In middle school, Anna found her passion in gender equality. She sought to expand her knowledge, learned about intersectional feminism and privilege, and decided to use the resources she has to empower others. Combining her passions in tinkering, education, and feminism, she began a project called Aidesign where she creates unconventionally-designed educational tools to empower socioeconomically disadvantaged students. Ultimately, she hopes to build a world in which anyone, regardless of their identity or status, is able to achieve their dreams through a high quality education.
In the ninth grade, Astrid was introduced to human trafficking through a guest speaker at her school in Singapore. After moving to Japan, she felt that she needed an outlet in order to do something about the issue. Needless to say, IMPACT became that outlet. Together with fellow activist Sylvan Lebrun, Astrid created the Listen to Freedom project. In this project, the pair wrote and composed five songs with the goal of selling them in an album that would raise both awareness and funds for anti-human trafficking efforts. Currently, they continue to sell the album at school events, and hope to expand the scope of their project.
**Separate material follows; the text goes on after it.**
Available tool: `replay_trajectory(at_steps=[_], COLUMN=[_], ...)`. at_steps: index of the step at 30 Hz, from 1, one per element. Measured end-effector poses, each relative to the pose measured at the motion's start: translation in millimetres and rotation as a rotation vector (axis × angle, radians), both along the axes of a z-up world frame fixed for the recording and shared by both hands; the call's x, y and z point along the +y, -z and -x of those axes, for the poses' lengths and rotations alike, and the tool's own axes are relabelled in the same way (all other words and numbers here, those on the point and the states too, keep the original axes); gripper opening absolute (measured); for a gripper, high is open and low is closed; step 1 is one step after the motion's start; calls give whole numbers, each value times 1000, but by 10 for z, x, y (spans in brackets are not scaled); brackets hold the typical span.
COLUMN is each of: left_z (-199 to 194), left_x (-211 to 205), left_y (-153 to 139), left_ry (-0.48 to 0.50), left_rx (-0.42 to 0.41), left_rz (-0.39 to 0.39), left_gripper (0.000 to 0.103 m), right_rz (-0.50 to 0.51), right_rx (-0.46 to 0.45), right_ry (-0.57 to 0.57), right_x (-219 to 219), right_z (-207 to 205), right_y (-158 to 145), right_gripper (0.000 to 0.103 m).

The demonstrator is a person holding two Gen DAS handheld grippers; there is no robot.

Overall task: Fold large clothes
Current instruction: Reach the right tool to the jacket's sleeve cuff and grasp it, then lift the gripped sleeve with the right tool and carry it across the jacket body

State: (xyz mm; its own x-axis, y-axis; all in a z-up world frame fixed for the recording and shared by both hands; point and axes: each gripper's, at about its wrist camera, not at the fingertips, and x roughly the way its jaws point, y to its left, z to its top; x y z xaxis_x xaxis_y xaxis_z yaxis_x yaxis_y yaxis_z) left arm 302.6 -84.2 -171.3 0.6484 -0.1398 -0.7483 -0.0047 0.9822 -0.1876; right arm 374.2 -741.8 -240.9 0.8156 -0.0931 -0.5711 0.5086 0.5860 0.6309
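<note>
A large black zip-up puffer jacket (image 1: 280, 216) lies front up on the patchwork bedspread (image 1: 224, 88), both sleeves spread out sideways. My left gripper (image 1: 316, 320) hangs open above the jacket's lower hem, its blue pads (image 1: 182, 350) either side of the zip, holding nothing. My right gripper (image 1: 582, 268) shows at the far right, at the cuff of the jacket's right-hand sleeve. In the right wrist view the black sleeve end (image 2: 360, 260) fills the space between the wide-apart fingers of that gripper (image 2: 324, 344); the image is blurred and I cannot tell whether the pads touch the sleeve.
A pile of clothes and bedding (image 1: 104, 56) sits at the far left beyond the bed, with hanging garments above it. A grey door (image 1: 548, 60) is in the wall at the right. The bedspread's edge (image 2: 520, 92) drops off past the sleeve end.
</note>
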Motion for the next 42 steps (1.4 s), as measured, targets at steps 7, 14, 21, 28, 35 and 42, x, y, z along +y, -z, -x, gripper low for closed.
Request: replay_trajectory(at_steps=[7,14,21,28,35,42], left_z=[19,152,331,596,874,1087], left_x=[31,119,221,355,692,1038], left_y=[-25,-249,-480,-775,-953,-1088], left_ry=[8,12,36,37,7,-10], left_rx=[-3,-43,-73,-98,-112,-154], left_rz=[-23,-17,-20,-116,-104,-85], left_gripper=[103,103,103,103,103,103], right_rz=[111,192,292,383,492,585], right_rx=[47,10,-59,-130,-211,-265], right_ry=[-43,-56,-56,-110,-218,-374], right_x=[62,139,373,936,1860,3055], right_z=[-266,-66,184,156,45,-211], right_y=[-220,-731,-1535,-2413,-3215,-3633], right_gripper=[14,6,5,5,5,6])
Ever since the start of High school, Gabriel Chi had an interest in fashion. However, it was not until the 10th grade, where he and fellow student Tohma Kobayashi partnered to create their fashion brand, TOKYOUTH. TOKYOUTH represents the various subcultures in Japan, ranging from music to art, expressing such diversity through their clothing. Ultimately, Gabriel hopes to further branch out in the field of fashion, further progressing in the different aspects of fashion and business, using TOKYOUTH as a valuable experience to guide him into his future.
Millie became very passionate about community service when she was in fourth grade. In her class, she began a classroom “company” called Michlo with her friend. The simplicity of Michlo helped unify the class towards a common goal of making the community better, and gave joy to everyone involved. This experience led her to volunteer at a foster home by teaching English, and at that home, she learned about the hardships the children face when they leave foster homes at the age of 18. Millie started the SUDACHI Project in her school community to help the children with their financial burden by donating furniture and home appliances. Through this project, she is working on becoming a bridge between the expatriate and local Japanese communities, and hopes to be a catalyst for high school students to broaden their perspectives and make a better community.
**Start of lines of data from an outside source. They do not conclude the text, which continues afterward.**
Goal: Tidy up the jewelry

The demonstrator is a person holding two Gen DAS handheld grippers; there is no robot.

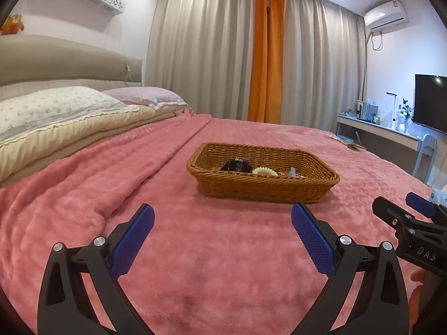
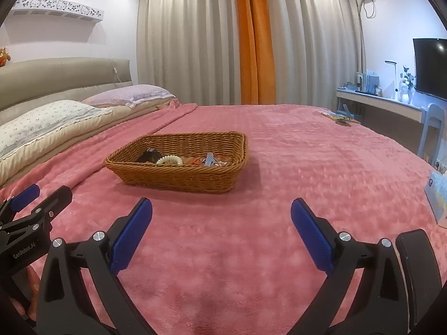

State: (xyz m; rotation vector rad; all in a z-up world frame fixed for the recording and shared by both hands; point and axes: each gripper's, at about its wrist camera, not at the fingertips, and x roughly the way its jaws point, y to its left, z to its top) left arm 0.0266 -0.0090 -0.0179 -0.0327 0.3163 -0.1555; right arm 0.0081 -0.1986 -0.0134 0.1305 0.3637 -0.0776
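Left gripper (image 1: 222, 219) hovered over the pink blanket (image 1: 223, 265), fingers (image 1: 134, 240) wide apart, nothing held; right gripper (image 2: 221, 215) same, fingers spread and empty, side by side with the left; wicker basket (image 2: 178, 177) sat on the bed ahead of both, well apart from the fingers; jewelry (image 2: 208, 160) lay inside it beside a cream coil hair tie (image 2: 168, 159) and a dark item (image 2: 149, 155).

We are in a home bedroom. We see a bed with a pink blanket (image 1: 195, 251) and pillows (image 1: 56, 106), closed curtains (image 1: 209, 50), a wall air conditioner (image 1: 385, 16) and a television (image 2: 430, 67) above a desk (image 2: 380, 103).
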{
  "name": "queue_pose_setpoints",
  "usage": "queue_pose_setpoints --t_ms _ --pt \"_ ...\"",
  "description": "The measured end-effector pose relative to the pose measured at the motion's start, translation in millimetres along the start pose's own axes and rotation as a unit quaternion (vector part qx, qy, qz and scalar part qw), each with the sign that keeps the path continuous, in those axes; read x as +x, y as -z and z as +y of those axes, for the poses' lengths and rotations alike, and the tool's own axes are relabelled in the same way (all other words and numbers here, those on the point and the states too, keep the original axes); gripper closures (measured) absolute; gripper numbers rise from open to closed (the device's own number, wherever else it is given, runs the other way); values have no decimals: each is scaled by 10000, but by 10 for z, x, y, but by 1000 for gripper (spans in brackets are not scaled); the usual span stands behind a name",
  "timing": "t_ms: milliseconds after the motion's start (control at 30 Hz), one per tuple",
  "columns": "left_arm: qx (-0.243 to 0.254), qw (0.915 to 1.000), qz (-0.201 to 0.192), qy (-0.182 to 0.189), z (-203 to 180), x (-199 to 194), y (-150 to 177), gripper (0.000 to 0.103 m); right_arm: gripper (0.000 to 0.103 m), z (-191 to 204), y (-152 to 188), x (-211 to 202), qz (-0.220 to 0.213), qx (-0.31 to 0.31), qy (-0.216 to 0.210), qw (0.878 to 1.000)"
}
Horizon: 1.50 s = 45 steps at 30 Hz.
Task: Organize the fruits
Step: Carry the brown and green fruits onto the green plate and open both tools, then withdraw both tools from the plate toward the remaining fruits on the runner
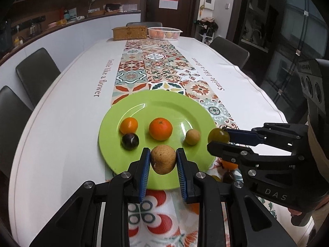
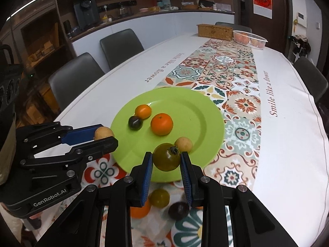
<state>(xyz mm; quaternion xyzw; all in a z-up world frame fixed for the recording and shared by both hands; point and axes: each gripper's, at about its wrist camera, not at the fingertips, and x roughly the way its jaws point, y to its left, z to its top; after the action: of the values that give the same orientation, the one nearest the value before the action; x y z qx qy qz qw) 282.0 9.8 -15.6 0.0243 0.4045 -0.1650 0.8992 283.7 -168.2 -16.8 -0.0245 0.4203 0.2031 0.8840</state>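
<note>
A green plate [image 1: 164, 107] [image 2: 195, 111] lies on the patterned runner. On it rest two oranges [image 1: 160, 128] [image 1: 129, 125], a dark plum [image 1: 130, 141] and a small tan fruit [image 1: 192, 136]. My left gripper [image 1: 163, 158] is shut on a tan round fruit [image 1: 163, 159] over the plate's near rim; it shows at left in the right wrist view [image 2: 103, 134]. My right gripper [image 2: 166, 160] is shut on an olive-green tomato [image 2: 167, 159] with a stem, over the plate's near right edge, also seen from the left wrist [image 1: 218, 135].
Loose fruit lies on the runner below the right gripper: a green one [image 2: 159, 198], an orange one [image 2: 139, 211] and a dark one [image 2: 178, 211]. A wicker box [image 1: 129, 33] and a white basket [image 1: 164, 33] stand at the far end. Chairs [image 1: 37, 74] line the table.
</note>
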Motion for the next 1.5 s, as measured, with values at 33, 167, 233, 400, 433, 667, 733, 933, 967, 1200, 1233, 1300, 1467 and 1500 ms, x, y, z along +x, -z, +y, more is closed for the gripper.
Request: queue_pose_setpoints --t_ms 33,167,233,400,433,667,733,933,967,1200,1233,1300,1467,1500 --pt "-8 10000 7 6 23 29 -10 77 75 5 -15 41 23 -15 -8 10000" --pt "-15 10000 78 27 104 143 -37 77 75 38 -55 165 84 -65 -42 9999" --pt "-27 9999 107 42 141 190 -38 77 75 48 -75 219 110 -89 -54 9999" --pt "-106 9999 74 5 206 202 -23 67 75 54 -107 287 107 -118 -36 9999" --pt "-119 9999 73 -32 215 196 -19 67 74 51 -112 294 105 -117 -39 9999" --pt "-142 9994 33 -321 207 25 61 63 73 69 -96 181 -20 -161 70 9998" --pt "-113 9993 -15 -368 184 -41 75 62 73 98 -74 85 -109 -222 107 9996" --pt "-95 9985 -280 -452 59 -345 131 45 67 166 2 -241 -387 -345 230 9984" --pt "-88 9983 -342 -466 36 -400 141 44 66 175 17 -299 -436 -355 252 9981" --pt "95 9956 -670 -644 -199 -784 187 29 57 171 121 -707 -792 -322 327 9958" --pt "123 9951 -705 -683 -237 -825 197 25 56 171 142 -761 -835 -322 335 9954" --pt "188 9937 -788 -773 -315 -921 231 22 48 173 183 -864 -935 -349 391 9942" --pt "266 9919 -874 -880 -469 -1064 332 15 48 182 298 -1076 -1105 -455 510 9915" --pt "274 9920 -864 -883 -496 -1075 356 15 46 179 331 -1108 -1121 -469 517 9912"
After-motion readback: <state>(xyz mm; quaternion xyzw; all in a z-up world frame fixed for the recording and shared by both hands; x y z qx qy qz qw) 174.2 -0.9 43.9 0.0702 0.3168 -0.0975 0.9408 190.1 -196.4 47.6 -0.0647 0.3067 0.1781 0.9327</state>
Anybody can use fashion as a mode of expression, yet depending on what and how you wear an article of clothing, what you represent can have a different meaning. These subtleties are one of the many reasons Tohma Kobayashi loves fashion, like when he wears wide pants and pin roll the cuffs, to achieve a slimmer silhouette and a cleaner look. Utilizing these subtleties, Tohma realized that he could use clothes as a way to articulate his personality. This realization became the catalyst for Tohma and his partner Gabriel Chi to create Tokyouth, a clothing brand that would encapsulate and represent their values and identities through our designs.